Kurzweil, 70, is a prolific author and editor who has written books on Judaism and magic and his car trips with Talmudic scholar Adin Steinsaltz, as well as the Kabbalah and Torah parts in the “… for Dummies” series.
His most significant contribution to Jewish publishing, however, is likely to be his books and teachings on Jewish genealogy: he has extensively documented his efforts to trace his own family ancestry, including the many branches broken by the murder of family members in the Holocaust.
The dreidel, which were pulled out of the earth across Eastern Europe, represent an extension of this work, Kurzweil told the Jewish Telegraphic Agency amid the collection in his home on Long Island.
“I look at it … and I guess what’s the story of it? When was the last time someone played that game? âHe said, adding,â I wonder what that person’s fate was ultimately â.
Kurzweil is not only surrounded by Dreidel. Quietly and in collaboration with Eastern Europe’s large treasure hunt community, he has amassed an extensive collection of Jewish objects from all over Eastern Europe.
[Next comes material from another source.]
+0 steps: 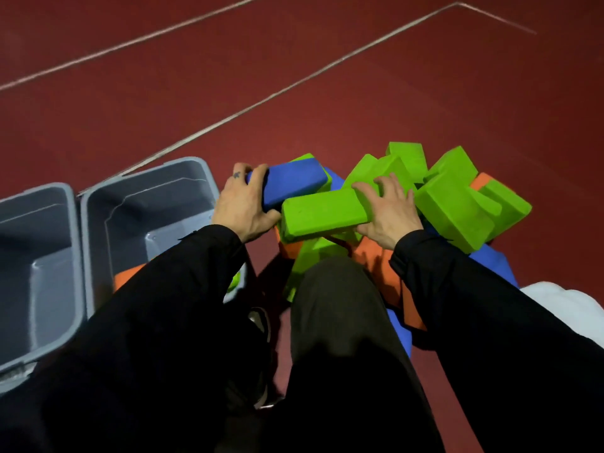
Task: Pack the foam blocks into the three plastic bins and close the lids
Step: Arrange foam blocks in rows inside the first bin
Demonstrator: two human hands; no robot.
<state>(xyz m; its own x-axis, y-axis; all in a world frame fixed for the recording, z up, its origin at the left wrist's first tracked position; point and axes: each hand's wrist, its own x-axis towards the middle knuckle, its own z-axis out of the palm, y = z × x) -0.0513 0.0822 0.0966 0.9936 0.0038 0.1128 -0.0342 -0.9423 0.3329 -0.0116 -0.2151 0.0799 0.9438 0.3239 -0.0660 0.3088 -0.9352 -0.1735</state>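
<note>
While both hands reach into the block pile, two grey bins stand open on the red floor [327, 76].

Largest, the near grey bin [39, 256] and the second grey bin [143, 204] sit side by side at the left; the second holds an orange block [125, 277]. Right of them lies the heap of foam blocks [457, 210], green, blue and orange. The left hand [242, 207] curls its fingers round the end of a blue block [291, 184]; the right hand [387, 212] grips a green block [323, 212], fingers spread over its top, thumb beneath.

No readable text, labels, brands, numbers or signs anywhere.
</note>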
While Holocaust museums and concentration camps confront visitors with mountains of shoes and glasses worn by Jews who were about to be killed, Kurzweil lives with memories of the life they lived.
In addition to the tiny tin and lead dreidel, which are clearly intended for children, Kurzweil has also collected boxes with kosher metal seals that would have been placed on food packages to show their kosher status; Dozens of pins that would have been worn by members of Jewish youth and Zionist organizations; and coin-sized metal disks that synagogues would have distributed to people called to the Torah.
The collection also includes amulets, which while not a typical Jewish practice today, were historically used by Jews to ward off various diseases. Some of the amulets in the collection contain a prayer to protect the wearer from diphtheria. Others were worn to protect the wearer from the dangers of childbirth.
The scope and breadth of the Kurzweil collections paint a unique portrait of everyday Jewish life in Eastern Europe from the late 19th and early 20th centuries to the beginning of the Holocaust. This makes them unique in the context of Jewish history and art collections that tend to focus on ritual objects, such as Hanukkah menorah, Shabbat candlesticks or ornately decorated spice jars, which are used in the Havdala ritual at the end of Shabbat.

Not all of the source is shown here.